• _Dataset extract_:

· · · · · · ·

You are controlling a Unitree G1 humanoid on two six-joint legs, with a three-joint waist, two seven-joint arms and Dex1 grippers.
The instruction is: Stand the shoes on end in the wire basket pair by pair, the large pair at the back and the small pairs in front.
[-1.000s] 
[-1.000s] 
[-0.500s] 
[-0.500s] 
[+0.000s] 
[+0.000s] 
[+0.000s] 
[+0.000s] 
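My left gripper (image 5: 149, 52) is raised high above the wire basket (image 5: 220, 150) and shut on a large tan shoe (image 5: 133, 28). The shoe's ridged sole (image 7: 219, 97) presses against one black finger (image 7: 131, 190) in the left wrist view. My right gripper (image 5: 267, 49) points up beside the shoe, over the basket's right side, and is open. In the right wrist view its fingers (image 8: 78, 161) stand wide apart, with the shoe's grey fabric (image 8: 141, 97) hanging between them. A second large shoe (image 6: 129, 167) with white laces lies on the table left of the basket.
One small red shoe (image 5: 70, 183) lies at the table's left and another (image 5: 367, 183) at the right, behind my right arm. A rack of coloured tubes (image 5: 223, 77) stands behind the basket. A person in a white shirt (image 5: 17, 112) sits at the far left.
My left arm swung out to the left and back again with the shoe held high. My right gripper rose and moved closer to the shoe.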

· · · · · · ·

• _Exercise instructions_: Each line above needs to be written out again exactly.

• _Result for this exercise_:
You are controlling a Unitree G1 humanoid on two six-joint legs, with a three-joint waist, two seven-joint arms and Dex1 grippers.
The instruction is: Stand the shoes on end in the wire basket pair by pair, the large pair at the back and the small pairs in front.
[-1.000s] 
[-1.000s] 
[-0.500s] 
[-0.500s] 
[+0.000s] 
[+0.000s] 
[+0.000s] 
[+0.000s] 
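My left gripper (image 5: 149, 52) is raised high above the wire basket (image 5: 220, 150) and shut on a large tan shoe (image 5: 133, 28). The shoe's ridged sole (image 7: 219, 97) presses against one black finger (image 7: 131, 190) in the left wrist view. My right gripper (image 5: 267, 49) points up beside the shoe, over the basket's right side, and is open. In the right wrist view its fingers (image 8: 78, 161) stand wide apart, with the shoe's grey fabric (image 8: 141, 97) hanging between them. A second large shoe (image 6: 129, 167) with white laces lies on the table left of the basket.
One small red shoe (image 5: 70, 183) lies at the table's left and another (image 5: 367, 183) at the right, behind my right arm. A rack of coloured tubes (image 5: 223, 77) stands behind the basket. A person in a white shirt (image 5: 17, 112) sits at the far left.
My left arm swung out to the left and back again with the shoe held high. My right gripper rose and moved closer to the shoe.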

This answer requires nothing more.